#### Exercise instructions:
From the listing below, count the lines where the string "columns" occurs. Give the number, with no other words.

#### Dataset content:
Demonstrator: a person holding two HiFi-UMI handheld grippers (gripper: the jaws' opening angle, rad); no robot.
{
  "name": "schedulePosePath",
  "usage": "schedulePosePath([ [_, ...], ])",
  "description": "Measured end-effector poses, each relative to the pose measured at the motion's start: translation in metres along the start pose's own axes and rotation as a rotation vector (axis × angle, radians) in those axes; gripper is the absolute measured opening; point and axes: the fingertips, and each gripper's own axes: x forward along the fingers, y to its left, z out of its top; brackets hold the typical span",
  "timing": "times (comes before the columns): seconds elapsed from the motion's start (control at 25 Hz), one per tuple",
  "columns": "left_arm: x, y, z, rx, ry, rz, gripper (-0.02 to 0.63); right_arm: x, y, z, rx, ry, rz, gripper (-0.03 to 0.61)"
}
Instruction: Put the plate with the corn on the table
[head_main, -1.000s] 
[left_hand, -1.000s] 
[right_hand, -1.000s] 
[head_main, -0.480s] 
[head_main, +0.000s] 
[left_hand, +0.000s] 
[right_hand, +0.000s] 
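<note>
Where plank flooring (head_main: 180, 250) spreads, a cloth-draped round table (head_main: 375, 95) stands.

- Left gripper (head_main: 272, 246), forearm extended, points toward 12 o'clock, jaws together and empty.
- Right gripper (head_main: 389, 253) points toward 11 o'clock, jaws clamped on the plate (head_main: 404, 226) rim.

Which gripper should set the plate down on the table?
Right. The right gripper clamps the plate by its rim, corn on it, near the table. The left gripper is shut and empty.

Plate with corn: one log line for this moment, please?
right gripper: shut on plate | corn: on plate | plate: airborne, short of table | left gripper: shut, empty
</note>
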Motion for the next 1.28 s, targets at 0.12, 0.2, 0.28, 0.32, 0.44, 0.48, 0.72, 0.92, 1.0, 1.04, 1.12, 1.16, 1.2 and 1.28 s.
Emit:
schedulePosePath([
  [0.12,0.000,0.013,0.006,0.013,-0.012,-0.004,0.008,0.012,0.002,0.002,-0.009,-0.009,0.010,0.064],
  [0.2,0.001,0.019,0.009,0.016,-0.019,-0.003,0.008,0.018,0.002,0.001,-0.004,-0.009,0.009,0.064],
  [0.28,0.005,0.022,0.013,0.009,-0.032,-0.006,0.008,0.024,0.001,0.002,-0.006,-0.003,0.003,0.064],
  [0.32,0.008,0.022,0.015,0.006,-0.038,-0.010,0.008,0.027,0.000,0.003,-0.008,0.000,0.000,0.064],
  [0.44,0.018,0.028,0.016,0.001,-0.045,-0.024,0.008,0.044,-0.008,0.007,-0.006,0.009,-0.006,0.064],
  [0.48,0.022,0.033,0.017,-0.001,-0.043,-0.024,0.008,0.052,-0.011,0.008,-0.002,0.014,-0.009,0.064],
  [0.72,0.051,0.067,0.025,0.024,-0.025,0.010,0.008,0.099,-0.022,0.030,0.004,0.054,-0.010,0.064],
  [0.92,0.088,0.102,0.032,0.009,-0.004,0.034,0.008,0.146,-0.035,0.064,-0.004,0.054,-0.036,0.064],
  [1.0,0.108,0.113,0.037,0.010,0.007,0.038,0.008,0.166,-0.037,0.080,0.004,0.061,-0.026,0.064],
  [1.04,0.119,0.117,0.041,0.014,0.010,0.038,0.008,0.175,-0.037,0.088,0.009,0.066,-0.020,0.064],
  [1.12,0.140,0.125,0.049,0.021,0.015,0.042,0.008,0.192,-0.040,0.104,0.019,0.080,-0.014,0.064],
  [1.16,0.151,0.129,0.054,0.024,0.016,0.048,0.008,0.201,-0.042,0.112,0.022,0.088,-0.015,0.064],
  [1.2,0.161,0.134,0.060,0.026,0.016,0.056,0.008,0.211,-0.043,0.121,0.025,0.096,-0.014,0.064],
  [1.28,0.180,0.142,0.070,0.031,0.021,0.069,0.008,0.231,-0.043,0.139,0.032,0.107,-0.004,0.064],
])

#### Solution:
2